To do: Retype nothing but the lines from the start of the material up to and including the line with "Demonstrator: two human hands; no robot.". Pictures don't belong in the copy.

Information shown:
################
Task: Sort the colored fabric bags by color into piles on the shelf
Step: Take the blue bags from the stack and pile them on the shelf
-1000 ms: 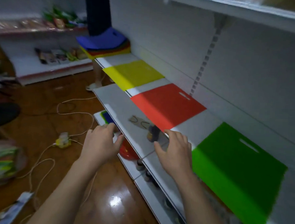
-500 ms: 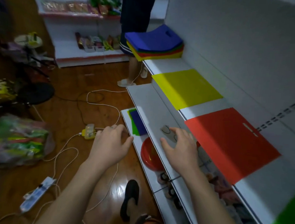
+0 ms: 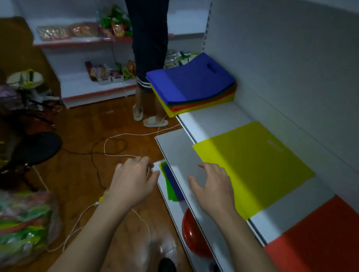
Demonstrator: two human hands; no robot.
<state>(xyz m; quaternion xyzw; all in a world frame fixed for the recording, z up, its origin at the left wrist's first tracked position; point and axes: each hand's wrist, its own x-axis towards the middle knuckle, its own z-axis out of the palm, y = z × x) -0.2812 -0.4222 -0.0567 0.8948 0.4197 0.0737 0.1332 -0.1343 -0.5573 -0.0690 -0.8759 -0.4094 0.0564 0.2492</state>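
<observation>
both hands, left (image 3: 132, 182) and right (image 3: 212, 185), hover empty with fingers spread beside the yellow bag (image 3: 253, 168).

No writing, label, brand or number can be read anywhere in the view. The packets on the far shelves (image 3: 80, 31) are printed in bright colours, but they are too blurred and small to make out any words. The fabric bags (image 3: 193, 85) are plain.

Matt cloth bags (image 3: 253, 165); glossy wood floor (image 3: 88, 132); smooth shelf (image 3: 216, 117).
</observation>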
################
Result below:
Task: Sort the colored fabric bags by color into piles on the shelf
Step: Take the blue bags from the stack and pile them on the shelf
-1000 ms: 
-500 ms: 
+0 ms: 
Demonstrator: two human hands; no robot.

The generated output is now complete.